> [WORK TASK] A verbatim transcript of the lines below, starting at the first and ending with the one that holds "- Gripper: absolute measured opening", is what should be produced.

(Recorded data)
═══

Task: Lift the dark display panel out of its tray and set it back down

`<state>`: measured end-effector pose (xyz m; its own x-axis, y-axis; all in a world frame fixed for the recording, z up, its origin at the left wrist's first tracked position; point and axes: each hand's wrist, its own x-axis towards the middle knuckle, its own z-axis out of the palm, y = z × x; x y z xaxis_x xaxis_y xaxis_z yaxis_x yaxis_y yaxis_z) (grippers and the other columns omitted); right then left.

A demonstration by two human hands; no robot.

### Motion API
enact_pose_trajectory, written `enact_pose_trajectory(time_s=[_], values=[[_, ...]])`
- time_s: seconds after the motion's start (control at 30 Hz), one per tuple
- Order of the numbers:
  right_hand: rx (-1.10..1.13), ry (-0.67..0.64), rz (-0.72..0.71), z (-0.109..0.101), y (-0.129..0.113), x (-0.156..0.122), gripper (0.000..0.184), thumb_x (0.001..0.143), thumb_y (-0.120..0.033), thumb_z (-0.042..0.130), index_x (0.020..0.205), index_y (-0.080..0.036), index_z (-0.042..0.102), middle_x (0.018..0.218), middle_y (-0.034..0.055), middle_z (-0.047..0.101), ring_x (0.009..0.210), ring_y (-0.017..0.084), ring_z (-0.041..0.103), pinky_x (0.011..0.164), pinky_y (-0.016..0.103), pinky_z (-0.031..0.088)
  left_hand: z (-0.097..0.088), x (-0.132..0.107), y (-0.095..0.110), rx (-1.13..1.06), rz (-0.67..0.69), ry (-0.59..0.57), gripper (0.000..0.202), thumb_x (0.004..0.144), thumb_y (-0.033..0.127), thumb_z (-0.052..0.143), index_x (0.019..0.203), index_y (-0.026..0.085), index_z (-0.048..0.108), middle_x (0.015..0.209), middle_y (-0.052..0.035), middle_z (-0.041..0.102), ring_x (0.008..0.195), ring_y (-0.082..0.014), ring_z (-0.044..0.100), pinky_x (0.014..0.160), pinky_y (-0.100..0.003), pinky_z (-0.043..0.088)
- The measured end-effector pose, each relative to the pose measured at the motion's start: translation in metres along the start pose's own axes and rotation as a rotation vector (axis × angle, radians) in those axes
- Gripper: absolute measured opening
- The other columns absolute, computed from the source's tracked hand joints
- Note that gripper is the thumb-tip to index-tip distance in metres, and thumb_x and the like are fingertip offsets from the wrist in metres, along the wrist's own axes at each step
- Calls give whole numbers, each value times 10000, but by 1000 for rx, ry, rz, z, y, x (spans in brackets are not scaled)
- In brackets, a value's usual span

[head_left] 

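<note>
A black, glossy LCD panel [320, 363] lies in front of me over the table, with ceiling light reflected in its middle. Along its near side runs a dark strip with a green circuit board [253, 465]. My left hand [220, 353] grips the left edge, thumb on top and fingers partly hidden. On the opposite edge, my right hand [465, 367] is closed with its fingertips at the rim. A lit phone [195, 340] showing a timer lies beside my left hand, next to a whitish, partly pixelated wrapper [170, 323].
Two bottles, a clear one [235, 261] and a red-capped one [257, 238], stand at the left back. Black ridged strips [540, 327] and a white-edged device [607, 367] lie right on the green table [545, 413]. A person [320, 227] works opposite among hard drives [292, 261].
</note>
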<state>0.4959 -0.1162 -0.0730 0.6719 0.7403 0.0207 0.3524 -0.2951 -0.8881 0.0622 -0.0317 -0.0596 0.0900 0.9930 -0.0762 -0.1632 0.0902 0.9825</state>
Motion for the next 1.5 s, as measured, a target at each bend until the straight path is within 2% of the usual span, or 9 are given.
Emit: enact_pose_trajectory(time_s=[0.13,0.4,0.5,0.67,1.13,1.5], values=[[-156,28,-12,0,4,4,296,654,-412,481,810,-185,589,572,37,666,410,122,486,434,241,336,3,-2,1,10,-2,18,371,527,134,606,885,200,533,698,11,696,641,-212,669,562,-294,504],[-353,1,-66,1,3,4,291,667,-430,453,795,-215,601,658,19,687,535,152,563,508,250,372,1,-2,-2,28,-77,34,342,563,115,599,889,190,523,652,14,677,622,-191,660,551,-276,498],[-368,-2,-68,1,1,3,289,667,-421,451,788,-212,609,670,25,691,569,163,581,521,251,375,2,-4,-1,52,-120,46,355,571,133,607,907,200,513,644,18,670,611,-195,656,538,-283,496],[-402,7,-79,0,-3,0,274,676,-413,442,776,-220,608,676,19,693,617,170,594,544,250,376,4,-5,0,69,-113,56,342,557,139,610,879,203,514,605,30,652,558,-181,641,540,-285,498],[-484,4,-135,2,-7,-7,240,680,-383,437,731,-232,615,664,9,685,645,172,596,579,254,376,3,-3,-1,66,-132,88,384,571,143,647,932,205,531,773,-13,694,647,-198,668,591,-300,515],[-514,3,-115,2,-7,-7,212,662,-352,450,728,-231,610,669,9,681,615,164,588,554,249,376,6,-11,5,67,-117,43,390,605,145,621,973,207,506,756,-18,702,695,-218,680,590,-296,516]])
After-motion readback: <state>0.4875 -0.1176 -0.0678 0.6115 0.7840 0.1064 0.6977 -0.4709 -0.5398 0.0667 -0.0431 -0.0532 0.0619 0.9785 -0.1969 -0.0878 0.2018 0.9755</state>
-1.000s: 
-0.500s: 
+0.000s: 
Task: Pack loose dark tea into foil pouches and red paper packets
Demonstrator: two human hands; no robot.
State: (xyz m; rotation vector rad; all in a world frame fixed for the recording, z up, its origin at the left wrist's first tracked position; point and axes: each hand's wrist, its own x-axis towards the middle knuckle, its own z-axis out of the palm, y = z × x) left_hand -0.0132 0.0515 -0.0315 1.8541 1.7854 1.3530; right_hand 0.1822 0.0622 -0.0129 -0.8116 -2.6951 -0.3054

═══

> [RESPONSE TO THIS TASK]
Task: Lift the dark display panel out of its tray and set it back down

`<state>`: measured end-effector pose (xyz m; its own x-axis, y-axis; all in a world frame fixed for the recording, z up, its origin at the left wrist's first tracked position; point and axes: each hand's wrist, its own x-axis towards the middle knuckle, its own z-axis out of the palm, y = z × x; x y z xaxis_x xaxis_y xaxis_z yaxis_x yaxis_y yaxis_z) (grippers and the other columns omitted); right then left.

A demonstration by two human hands; no robot.

### Motion API
enact_pose_trajectory, written `enact_pose_trajectory(time_s=[_], values=[[_, ...]])`
- time_s: seconds after the motion's start (control at 30 Hz), one per tuple
- Order of the numbers:
  right_hand: rx (-1.10..1.13), ry (-0.67..0.64), rz (-0.72..0.71), z (-0.109..0.101), y (-0.129..0.113), x (-0.156..0.122), gripper (0.000..0.184), thumb_x (0.001..0.143), thumb_y (-0.120..0.033), thumb_z (-0.042..0.130), index_x (0.020..0.205), index_y (-0.080..0.036), index_z (-0.042..0.102), middle_x (0.018..0.218), middle_y (-0.034..0.055), middle_z (-0.047..0.101), ring_x (0.009..0.210), ring_y (-0.017..0.084), ring_z (-0.041..0.103), pinky_x (0.011..0.164), pinky_y (-0.016..0.103), pinky_z (-0.031..0.088)
  left_hand: z (-0.097..0.088), x (-0.132..0.107), y (-0.095..0.110), rx (-1.13..1.06), rz (-0.67..0.69), ry (-0.59..0.57), gripper (0.000..0.202), thumb_x (0.004..0.144), thumb_y (-0.033..0.127), thumb_z (-0.052..0.143), index_x (0.019..0.203), index_y (-0.026..0.085), index_z (-0.048..0.108), middle_x (0.015..0.209), middle_y (-0.052..0.035), middle_z (-0.041..0.102), ring_x (0.008..0.195), ring_y (-0.082..0.014), ring_z (-0.044..0.100), pinky_x (0.014..0.160), pinky_y (-0.100..0.003), pinky_z (-0.043..0.088)
- The measured end-effector pose, each relative to the pose measured at the motion's start: translation in metres along the start pose's own axes and rotation as a rotation vector (axis × angle, radians) in those axes
- Gripper: absolute measured opening

This response is now finished.